The Court, however, avoided reaching the question of supporting evidence by deciding the case based on an interpretation of the FDA’s authority to ban medical devices under the FD&C Act. Even though the statute clearly allows the FDA to approve medical devices for a particular use, and even though the statute clearly allows the FDA to ban a medical device, the Court ruled that the FD&C Act does not permit the FDA to ban a medical device if that ban applies only to a particular use, instead of for all uses. (Recall that the FDA’s ban applied only to using ESDs for SIB and AB, but not for other behaviors, like smoking.)
Why? Because of a provision in the FD&C Act which says
Nothing in this chapter shall be construed to limit or interfere with the authority of a health care practitioner to prescribe or administer any legally marketed device to a patient for any condition or disease within a legitimate health care practitioner-patient relationship.
This section allows the previously noted off-label use medical devices. But as the FDA and the dissenting opinion point out (and I believe they are correct) this section applies only to the FDA’s authority over devices legally on the market, not to the section which specifically permits the FDA to ban a device. To read the FD&C Act otherwise leads to absurd results.
In essence, under the Court’s ruling, once a medical device is approved by the FDA for multiple uses, it cannot be banned for one use, no matter the evidence of harm or ineffectiveness, unless the FDA bans it for all purposes. Thus, a device that is proven dangerous and ineffective when used in a particular manner stays on the market. On the other hand, if a device cleared for only one use is later shown to present unreasonable risks, even if physicians are employing it off-label for other, effective and safe uses, banning it is no problem.
This dichotomy makes no sense, as the dissent points out, given the fact that the overarching goal of the FD&C Act is to protect consumers from unsafe medical devices. How does leaving a device on the market that the FDA specifically finds meets the standard Congress set for banning a device serve this purpose? And how does totally banning a device that physicians may well be using off-label for safe and beneficial purposes serve to safeguard the practice of medicine from FDA’s interference in cases where a partial ban is all that is needed to protect the public?

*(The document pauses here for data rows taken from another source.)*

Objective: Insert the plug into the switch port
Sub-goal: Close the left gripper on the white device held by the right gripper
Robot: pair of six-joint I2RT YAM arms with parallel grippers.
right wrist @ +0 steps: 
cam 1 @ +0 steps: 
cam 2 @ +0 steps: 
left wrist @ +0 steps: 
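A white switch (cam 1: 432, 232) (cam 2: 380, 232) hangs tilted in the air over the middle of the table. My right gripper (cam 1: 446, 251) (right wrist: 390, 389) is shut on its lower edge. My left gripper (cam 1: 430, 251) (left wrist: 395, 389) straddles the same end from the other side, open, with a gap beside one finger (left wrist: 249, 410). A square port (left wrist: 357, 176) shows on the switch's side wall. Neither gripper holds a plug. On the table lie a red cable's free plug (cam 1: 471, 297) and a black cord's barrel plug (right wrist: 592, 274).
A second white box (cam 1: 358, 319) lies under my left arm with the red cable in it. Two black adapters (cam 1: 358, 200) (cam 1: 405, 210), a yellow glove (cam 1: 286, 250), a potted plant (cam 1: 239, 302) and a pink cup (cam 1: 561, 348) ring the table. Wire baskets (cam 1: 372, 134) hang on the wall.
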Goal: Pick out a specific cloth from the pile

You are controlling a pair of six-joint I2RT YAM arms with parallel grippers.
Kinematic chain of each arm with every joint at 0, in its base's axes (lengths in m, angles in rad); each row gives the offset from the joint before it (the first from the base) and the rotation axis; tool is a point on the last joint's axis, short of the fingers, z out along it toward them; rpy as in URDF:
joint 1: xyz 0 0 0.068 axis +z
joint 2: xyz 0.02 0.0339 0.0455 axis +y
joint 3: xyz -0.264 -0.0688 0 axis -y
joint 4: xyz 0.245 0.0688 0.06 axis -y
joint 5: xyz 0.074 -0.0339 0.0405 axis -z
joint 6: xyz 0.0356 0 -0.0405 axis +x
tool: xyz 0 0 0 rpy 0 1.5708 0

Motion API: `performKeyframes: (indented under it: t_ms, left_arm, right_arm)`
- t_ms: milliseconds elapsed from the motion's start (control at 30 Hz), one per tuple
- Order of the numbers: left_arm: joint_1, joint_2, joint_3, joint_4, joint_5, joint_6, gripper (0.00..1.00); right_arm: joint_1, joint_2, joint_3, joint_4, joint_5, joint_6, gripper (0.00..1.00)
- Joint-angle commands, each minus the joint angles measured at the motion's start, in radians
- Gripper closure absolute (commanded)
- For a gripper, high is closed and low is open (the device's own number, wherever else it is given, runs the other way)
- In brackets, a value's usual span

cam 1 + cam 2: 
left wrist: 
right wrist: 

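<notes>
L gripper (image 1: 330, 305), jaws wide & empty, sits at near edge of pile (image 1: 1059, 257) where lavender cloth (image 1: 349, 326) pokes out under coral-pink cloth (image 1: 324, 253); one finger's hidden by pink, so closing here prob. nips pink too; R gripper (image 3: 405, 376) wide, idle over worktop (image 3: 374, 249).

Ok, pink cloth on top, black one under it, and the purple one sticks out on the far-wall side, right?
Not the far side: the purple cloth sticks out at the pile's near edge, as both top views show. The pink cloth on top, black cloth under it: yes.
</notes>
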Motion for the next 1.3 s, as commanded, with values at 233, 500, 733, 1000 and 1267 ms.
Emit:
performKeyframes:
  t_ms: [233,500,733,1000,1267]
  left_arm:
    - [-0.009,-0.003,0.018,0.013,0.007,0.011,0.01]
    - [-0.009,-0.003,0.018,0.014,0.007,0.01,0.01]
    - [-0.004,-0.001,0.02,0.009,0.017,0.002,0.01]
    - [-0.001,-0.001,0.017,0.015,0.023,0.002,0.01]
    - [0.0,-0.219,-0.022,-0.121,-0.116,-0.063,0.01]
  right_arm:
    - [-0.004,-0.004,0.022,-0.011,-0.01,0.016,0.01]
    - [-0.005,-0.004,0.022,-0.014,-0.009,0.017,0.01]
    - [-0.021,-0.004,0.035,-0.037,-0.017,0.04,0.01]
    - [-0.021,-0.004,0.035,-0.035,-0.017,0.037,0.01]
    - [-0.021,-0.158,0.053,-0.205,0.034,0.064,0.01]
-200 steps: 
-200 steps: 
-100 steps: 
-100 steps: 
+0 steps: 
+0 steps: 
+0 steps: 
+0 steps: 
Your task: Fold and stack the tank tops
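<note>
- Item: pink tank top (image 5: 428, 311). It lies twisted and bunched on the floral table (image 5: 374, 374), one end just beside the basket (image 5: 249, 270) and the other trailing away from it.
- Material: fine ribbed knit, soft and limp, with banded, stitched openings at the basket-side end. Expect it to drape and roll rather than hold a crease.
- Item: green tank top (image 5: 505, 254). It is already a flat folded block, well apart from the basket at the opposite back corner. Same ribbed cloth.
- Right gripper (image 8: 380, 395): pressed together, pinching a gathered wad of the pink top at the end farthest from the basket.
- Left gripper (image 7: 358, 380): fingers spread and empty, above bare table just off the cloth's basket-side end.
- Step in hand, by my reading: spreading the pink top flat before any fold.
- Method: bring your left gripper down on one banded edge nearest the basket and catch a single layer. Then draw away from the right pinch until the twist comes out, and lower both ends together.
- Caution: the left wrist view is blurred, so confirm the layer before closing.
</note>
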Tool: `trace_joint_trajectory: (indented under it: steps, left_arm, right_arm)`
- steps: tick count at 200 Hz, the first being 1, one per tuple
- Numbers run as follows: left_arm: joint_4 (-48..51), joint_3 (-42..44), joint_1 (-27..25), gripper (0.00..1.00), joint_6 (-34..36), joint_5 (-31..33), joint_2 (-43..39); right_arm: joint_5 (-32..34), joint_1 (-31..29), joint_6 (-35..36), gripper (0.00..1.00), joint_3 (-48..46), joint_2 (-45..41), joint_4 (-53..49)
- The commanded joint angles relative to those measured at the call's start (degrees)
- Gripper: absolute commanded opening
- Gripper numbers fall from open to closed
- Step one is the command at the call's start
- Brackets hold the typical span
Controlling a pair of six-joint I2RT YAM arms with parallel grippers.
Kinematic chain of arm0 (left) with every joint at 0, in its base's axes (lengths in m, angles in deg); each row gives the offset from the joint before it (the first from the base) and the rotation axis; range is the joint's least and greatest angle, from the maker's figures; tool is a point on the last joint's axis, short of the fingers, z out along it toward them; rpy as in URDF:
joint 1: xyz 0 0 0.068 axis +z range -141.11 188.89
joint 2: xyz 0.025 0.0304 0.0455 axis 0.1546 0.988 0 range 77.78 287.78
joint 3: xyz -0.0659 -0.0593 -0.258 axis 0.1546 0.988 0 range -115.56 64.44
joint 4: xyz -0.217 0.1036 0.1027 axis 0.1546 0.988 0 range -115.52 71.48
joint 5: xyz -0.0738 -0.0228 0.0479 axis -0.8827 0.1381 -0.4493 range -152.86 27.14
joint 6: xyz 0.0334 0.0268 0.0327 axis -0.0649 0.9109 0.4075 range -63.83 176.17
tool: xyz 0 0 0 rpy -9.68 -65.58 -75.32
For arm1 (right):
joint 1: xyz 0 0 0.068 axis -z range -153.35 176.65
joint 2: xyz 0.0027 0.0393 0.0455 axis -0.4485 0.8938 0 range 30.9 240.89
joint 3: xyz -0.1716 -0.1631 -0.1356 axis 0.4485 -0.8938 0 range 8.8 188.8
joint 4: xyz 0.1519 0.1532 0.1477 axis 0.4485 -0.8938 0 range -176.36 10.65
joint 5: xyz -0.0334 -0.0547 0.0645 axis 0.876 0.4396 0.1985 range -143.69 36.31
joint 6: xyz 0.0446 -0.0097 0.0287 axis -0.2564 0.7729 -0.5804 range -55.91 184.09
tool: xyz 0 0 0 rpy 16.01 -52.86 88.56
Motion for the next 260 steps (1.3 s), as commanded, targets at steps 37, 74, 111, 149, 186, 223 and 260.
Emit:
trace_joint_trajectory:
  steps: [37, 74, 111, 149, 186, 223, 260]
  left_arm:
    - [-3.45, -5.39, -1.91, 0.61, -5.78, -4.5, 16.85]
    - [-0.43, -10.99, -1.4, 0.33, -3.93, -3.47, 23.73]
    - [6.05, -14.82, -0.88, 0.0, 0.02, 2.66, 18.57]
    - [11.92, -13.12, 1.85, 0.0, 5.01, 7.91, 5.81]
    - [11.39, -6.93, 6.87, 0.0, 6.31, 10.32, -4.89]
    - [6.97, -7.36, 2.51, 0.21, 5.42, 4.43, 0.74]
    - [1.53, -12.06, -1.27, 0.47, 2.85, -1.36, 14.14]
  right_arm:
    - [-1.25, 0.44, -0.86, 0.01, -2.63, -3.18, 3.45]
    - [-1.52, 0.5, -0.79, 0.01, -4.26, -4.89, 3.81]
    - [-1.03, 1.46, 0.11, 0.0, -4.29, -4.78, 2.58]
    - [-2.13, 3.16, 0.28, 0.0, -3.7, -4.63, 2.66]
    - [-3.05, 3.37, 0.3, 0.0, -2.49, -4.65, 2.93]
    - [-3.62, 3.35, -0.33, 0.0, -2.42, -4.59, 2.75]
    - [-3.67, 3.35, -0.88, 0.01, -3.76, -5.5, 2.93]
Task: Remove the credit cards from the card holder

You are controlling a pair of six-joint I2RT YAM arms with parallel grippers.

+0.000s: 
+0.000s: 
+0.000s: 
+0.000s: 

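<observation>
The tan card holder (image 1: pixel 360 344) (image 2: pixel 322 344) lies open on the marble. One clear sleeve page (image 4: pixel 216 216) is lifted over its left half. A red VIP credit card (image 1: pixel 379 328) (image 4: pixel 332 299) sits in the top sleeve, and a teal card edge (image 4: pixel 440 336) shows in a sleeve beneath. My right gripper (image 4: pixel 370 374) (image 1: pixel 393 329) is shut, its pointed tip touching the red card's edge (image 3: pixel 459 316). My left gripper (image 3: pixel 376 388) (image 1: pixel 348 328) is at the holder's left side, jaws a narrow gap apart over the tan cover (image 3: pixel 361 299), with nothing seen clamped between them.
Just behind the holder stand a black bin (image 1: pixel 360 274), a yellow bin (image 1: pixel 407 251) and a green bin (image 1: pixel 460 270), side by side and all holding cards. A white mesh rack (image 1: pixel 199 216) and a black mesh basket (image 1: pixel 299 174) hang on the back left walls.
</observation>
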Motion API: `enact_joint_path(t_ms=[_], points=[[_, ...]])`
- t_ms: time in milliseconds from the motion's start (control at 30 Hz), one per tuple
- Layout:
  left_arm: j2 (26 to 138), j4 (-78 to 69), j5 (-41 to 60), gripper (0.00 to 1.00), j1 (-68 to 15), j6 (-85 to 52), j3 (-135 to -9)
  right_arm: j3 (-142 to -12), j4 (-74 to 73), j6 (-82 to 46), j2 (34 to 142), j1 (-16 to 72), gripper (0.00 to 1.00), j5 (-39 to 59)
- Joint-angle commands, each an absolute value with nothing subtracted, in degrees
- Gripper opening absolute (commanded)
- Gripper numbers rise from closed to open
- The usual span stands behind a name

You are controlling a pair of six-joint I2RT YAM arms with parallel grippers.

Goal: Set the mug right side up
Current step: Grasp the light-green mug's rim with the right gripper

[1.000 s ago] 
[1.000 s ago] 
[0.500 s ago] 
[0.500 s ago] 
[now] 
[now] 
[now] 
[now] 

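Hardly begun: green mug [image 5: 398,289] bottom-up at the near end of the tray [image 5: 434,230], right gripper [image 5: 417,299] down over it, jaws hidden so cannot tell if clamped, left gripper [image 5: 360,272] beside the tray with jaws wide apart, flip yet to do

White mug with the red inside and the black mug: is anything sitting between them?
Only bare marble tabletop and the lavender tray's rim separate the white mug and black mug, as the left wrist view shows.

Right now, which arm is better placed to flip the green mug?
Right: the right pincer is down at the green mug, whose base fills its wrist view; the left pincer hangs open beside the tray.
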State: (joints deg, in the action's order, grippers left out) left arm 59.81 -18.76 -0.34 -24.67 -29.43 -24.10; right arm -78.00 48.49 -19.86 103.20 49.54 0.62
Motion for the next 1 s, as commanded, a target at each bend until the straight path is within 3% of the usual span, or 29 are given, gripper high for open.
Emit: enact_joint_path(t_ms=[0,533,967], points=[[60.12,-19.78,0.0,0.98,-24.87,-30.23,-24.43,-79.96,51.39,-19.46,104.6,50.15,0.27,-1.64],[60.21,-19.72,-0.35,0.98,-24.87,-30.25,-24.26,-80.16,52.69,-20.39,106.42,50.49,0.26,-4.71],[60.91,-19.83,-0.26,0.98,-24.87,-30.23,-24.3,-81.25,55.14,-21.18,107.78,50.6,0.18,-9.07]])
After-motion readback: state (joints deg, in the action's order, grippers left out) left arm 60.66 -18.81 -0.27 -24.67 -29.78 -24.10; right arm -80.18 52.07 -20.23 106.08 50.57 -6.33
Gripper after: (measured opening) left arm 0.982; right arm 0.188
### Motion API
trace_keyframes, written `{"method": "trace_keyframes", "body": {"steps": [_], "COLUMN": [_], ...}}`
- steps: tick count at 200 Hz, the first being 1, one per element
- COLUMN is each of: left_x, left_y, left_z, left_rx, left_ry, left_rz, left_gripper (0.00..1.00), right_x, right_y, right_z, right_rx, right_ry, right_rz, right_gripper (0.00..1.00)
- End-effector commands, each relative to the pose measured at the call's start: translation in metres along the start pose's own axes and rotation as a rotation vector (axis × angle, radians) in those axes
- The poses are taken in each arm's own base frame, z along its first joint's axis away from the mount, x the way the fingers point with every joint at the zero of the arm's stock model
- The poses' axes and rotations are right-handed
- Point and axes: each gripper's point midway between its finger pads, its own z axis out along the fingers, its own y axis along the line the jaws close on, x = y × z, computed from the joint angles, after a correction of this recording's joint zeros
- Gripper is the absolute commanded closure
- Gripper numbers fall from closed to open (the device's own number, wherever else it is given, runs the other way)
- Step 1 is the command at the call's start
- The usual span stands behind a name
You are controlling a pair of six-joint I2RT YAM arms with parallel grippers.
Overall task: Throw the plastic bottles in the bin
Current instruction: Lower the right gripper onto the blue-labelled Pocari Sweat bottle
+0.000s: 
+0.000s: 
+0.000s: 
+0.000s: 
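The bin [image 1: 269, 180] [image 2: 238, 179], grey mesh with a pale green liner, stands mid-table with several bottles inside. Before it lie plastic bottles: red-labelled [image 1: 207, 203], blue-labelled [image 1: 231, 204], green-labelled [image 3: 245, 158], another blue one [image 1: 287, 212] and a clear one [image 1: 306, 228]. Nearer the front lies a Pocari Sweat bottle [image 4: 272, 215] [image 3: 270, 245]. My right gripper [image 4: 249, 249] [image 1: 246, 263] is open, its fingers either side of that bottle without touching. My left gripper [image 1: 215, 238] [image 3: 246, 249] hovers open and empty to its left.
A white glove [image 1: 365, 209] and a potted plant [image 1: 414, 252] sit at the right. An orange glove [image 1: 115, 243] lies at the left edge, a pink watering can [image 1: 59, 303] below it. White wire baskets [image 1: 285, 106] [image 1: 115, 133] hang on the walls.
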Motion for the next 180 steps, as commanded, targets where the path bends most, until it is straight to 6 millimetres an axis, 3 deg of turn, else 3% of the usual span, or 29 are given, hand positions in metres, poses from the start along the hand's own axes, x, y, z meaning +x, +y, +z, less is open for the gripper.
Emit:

The FDA has 45 days to petition the U.S. Court of Appeals for the D.C. Circuit for a rehearing of the case en banc, that is, by all of the judges of the Court. The agency has 90 days to file a petition with the U.S. Supreme Court to review the Court of Appeals ruling. Given the rarity with which the FDA bans medical devices, it may choose to let the ruling stand and this barbaric practice will continue. The near-universal condemnation of this shocking device, on the other hand, should weigh in favor of seeing that it is banned for good.